27 mai 2016

Vues de Pologne

Par Aristide Leucate

 

Amorçant la descente de son appareil, le pilote annonce un temps estival sur Wroclaw. Ou Breslau en allemand ou encore Vratislavie. Pour ma part, j’aime assez cette dernière appellation. C’est la deuxième fois que je me rends dans ce pays.

À l’aéroport Nicolas Copernic, je suis accueilli par Jozef et Ludwik. Le premier est président de Koliber, un think tank libéral-conservateur influent dans le pays. Le second est très impliqué dans les milieux identitaires polonais.
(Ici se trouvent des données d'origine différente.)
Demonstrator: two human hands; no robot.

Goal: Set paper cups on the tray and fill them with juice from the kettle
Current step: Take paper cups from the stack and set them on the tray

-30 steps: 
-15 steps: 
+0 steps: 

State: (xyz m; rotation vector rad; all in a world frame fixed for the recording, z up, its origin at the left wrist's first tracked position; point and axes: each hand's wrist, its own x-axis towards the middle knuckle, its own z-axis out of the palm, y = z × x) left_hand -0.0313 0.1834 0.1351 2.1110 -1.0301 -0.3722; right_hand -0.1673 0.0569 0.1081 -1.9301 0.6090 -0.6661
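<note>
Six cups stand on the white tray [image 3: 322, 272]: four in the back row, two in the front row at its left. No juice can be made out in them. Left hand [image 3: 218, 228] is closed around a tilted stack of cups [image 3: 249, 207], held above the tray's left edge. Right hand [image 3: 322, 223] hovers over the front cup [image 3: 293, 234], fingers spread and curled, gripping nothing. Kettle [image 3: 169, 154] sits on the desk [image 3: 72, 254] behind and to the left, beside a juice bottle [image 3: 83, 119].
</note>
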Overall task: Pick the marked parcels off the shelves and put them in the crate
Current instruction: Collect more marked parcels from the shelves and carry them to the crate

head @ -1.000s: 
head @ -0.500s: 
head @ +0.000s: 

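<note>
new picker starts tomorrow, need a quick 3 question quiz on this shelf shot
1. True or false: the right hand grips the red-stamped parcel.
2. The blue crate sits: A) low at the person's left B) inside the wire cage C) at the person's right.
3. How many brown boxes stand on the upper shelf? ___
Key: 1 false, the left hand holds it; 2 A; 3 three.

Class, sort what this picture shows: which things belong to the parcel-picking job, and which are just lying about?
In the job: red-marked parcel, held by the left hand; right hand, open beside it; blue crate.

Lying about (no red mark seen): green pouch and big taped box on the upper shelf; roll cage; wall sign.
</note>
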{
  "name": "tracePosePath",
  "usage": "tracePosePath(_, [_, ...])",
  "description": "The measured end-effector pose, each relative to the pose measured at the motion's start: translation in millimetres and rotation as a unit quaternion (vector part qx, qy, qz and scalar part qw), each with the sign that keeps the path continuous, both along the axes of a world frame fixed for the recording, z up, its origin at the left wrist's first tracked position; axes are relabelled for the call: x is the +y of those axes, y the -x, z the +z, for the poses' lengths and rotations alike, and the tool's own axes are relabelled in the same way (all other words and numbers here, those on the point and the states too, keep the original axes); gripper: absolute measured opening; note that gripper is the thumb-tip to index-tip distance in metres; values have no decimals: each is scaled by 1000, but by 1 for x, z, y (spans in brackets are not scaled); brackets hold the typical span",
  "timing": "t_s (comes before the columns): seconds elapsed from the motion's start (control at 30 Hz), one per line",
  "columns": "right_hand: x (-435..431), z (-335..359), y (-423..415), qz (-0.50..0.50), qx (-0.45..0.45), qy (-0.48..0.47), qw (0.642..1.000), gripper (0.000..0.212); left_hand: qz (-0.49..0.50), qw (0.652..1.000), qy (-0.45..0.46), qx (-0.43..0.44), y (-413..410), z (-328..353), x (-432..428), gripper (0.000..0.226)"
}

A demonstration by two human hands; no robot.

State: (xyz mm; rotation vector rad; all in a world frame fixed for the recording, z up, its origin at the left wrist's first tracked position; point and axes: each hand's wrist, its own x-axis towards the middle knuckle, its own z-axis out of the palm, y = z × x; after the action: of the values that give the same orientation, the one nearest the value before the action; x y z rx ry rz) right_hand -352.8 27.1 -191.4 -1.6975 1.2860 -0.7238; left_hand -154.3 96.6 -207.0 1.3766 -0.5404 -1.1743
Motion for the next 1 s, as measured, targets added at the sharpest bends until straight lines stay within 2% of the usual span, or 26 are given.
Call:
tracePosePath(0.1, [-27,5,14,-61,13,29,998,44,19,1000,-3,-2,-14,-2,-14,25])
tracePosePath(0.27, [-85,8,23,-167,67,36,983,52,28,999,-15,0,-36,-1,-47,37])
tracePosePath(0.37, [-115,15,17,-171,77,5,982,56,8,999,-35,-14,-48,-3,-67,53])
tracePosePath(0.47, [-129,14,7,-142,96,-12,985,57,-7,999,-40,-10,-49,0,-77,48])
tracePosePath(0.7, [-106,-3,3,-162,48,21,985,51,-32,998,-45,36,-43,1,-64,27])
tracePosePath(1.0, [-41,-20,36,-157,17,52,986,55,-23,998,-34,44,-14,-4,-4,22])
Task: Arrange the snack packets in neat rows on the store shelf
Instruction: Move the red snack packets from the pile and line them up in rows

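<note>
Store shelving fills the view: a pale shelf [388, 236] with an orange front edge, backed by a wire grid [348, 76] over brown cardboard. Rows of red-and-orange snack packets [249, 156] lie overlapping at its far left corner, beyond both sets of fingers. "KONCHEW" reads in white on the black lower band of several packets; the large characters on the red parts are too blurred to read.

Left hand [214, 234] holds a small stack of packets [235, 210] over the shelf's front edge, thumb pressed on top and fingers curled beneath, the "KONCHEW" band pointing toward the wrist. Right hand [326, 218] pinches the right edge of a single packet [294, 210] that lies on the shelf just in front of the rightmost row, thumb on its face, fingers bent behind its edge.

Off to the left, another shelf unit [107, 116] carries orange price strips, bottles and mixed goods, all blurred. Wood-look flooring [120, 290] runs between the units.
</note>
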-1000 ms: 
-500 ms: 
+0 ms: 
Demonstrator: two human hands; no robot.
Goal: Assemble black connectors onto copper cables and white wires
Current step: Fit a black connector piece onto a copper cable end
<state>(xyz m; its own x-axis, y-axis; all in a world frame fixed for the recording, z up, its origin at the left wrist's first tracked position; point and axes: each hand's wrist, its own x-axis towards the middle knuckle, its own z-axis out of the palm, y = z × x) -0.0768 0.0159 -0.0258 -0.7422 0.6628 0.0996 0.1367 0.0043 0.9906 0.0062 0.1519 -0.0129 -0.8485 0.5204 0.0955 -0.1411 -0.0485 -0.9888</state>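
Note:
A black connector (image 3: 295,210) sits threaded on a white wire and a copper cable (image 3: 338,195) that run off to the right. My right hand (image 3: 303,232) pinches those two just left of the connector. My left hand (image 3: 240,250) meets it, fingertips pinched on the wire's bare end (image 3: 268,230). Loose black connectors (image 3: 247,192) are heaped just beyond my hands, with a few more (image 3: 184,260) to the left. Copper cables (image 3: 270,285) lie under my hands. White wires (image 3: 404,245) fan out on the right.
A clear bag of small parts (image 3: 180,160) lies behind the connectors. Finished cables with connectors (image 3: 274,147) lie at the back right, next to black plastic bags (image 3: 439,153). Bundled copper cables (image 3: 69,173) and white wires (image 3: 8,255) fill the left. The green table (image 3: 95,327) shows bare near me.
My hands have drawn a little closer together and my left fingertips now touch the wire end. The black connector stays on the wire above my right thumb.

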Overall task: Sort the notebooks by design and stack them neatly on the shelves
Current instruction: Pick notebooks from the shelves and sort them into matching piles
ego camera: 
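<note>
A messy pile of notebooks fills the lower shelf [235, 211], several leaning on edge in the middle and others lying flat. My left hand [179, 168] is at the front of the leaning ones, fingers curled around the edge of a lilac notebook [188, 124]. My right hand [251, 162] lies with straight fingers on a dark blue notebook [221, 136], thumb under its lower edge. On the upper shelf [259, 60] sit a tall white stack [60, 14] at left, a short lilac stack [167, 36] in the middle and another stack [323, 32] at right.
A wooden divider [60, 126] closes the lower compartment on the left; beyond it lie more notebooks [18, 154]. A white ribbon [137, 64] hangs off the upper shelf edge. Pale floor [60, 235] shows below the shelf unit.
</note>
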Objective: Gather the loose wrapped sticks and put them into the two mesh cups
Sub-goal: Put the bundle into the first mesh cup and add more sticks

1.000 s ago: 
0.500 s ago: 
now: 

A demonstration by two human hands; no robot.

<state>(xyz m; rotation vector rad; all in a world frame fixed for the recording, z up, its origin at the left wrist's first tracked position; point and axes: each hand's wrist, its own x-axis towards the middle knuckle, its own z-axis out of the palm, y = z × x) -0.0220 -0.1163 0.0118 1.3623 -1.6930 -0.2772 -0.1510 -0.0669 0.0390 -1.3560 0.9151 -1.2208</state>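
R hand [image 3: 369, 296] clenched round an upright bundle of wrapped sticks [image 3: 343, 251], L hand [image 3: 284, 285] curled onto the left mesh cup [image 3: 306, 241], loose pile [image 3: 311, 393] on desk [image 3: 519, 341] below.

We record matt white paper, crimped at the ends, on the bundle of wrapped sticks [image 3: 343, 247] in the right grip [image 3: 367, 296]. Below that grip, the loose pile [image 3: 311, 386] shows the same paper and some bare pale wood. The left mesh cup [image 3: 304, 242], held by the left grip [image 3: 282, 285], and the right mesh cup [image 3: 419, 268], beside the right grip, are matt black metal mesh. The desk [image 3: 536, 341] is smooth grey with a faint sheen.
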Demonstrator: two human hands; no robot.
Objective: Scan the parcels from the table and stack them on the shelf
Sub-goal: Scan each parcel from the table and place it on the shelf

C’est lui qui nous sert d’interprète. Koliber, m’assure Jozef, a formé des gens de l’actuel gouvernement PiS, Droit et Justice.

Dans la voiture qui nous conduit au cœur de la ville, à une demi-heure d’ici, la discussion s’engage sur divers sujets relatifs à la politique européenne, le positionnement de la France par rapport à Varsovie… J’évoque la nécessité de jeter des ponts entre pays européens dont les peuples s’élèvent peu à peu contre les oukases immigrationnistes germano-bruxellois. Je plaide pour une solidarité entre nos pays d’où sortirait peut-être une alternative à cet improbable Babel européiste broyeur des peuples. Je fais part à mes hôtes de la sourde angoisse qui étreint mes compatriotes de se voir progressivement substitués par des populations allogènes de plus en plus invasives. Ils opinent du chef, compatissants mais semblant peu concernés par ce problème.

Le temps passe et nous voilà déjà arrivés devant mon hôtel. Nous convenons de nous retrouver dans le hall dans une heure. Deux heures plus tard, nous sommes attablés à la terrasse d’un café, face au somptueux hôtel de ville, chef-d’œuvre de l’architecture gothique de la fin du XIIIe siècle, avec son beffroi haut de 44 mètres. Ludwik me fait remarquer qu’en Pologne, la population est encore ethniquement homogène. C’est patent, en effet. Les problèmes migratoires que nous pouvons rencontrer en France, en Allemagne ou en Grande-Bretagne, ne constituent pas, ici, une priorité.

Je leur parle du groupe de Visegrad dont leur pays fait partie. Ils considèrent que ce qui les rassemble est plus important que ce qui les sépare, malgré des débuts plutôt chaotiques, comme je ne peux m’empêcher de le leur faire observer. Ils m’interrogent sur Marine le Pen qu’ils paraissent admirer, mais qui est assez peu connue en Pologne, hormis ce qu’en disent les médias dressant un portrait peu flatteur de la patronne du FN.

Sans ambages, je leur confie qu’elle est beaucoup moins talentueuse que son père et surtout trop socialisante. C’est alors qu’ils m’avouent que leur PiS est peu ou prou un FN polonais. Ainsi, me font-ils part des dernières mesures édictées par le gouvernement de Beata Szydlo en faveur des familles les plus démunies. Ils estiment que cette politique d’assistance sans contrepartie corrompt l’esprit d’entreprise et d’initiative.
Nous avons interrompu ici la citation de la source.